_About this task_.
Return each line of the material below exactly. Begin at the first and end on the line with "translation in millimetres".

Input data Block Start

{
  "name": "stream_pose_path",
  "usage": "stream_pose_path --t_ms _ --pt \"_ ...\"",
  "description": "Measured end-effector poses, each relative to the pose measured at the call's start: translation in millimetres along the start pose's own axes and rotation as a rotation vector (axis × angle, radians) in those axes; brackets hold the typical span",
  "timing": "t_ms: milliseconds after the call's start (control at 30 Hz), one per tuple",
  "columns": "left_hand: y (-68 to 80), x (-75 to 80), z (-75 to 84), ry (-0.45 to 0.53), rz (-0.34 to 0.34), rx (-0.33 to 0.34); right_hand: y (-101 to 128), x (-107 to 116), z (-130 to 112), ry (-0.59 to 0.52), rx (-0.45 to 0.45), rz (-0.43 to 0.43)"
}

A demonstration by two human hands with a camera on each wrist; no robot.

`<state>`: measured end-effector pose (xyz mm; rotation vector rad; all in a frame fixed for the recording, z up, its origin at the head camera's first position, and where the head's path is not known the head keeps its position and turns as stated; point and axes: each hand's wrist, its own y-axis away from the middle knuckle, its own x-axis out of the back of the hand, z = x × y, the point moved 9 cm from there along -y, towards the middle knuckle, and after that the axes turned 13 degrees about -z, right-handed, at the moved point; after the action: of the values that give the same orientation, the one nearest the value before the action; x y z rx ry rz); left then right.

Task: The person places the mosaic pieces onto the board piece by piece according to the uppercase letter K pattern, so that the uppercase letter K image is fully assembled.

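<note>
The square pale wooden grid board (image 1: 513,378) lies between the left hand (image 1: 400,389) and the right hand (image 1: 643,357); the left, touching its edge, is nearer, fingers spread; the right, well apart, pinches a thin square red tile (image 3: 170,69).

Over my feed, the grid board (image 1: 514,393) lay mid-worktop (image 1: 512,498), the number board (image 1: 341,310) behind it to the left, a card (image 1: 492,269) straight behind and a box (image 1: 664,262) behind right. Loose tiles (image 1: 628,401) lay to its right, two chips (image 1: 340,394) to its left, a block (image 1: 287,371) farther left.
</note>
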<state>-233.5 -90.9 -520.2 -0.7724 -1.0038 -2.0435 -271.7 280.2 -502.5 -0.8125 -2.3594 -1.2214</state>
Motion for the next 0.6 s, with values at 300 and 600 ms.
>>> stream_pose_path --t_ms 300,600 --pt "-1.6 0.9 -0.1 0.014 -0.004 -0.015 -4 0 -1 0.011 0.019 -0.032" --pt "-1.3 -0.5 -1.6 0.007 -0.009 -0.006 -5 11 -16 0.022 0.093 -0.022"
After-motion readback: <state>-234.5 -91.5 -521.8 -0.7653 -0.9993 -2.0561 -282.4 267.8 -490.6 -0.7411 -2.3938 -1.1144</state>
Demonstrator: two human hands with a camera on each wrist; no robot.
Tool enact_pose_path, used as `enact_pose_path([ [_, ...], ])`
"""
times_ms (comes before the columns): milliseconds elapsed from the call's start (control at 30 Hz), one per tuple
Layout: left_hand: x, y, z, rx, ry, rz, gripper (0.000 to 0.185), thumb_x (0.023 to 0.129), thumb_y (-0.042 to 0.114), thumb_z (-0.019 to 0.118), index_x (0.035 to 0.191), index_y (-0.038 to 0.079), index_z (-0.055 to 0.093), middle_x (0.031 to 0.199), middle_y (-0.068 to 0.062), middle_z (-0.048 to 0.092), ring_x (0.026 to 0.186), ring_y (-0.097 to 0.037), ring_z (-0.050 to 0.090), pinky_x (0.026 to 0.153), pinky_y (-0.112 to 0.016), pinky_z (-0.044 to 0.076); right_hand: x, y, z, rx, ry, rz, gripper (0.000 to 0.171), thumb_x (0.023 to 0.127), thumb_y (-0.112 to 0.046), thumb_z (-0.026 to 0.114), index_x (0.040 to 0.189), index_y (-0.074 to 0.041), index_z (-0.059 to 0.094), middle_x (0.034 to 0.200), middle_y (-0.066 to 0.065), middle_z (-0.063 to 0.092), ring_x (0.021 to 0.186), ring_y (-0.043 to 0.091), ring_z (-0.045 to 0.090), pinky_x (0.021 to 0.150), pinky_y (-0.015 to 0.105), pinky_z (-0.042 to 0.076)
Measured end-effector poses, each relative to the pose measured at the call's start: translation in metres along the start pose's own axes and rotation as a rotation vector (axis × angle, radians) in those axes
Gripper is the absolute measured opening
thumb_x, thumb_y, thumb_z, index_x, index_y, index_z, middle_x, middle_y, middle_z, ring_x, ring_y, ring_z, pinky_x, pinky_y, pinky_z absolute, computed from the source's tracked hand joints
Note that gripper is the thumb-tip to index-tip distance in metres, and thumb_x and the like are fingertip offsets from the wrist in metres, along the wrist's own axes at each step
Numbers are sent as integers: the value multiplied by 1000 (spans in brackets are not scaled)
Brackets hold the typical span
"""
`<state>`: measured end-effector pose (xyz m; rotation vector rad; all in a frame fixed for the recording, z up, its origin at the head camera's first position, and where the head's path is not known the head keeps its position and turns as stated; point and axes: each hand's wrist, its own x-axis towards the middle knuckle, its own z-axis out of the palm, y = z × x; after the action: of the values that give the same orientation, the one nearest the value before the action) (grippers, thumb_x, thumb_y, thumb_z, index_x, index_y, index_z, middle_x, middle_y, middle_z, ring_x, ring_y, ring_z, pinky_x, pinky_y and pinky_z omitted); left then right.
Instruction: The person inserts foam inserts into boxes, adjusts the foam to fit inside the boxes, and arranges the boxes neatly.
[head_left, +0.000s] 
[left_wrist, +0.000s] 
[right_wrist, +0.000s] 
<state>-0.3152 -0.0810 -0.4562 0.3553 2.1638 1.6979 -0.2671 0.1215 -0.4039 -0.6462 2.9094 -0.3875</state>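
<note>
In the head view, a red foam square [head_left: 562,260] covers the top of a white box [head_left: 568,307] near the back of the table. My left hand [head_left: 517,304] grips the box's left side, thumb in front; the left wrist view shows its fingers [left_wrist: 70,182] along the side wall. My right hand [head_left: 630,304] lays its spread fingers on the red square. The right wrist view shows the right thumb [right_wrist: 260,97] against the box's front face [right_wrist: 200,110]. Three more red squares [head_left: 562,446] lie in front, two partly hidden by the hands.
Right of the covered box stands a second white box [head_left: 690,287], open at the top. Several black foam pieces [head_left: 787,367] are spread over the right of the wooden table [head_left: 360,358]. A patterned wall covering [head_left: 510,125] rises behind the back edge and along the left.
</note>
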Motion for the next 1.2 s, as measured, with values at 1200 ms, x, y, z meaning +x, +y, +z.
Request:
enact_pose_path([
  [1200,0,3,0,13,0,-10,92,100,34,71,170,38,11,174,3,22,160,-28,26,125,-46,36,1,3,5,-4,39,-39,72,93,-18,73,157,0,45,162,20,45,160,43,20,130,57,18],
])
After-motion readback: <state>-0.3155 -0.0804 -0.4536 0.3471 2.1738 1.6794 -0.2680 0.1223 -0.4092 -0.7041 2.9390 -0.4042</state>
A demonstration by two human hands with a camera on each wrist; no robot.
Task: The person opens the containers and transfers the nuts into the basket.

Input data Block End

_Worked solution_.
{
  "name": "stream_pose_path",
  "usage": "stream_pose_path --t_ms _ --pt \"_ ...\"",
  "description": "Measured end-effector poses, each relative to the pose measured at the call's start: translation in millimetres along the start pose's own axes and rotation as a rotation vector (axis × angle, radians) in those axes; brackets hold the typical span",

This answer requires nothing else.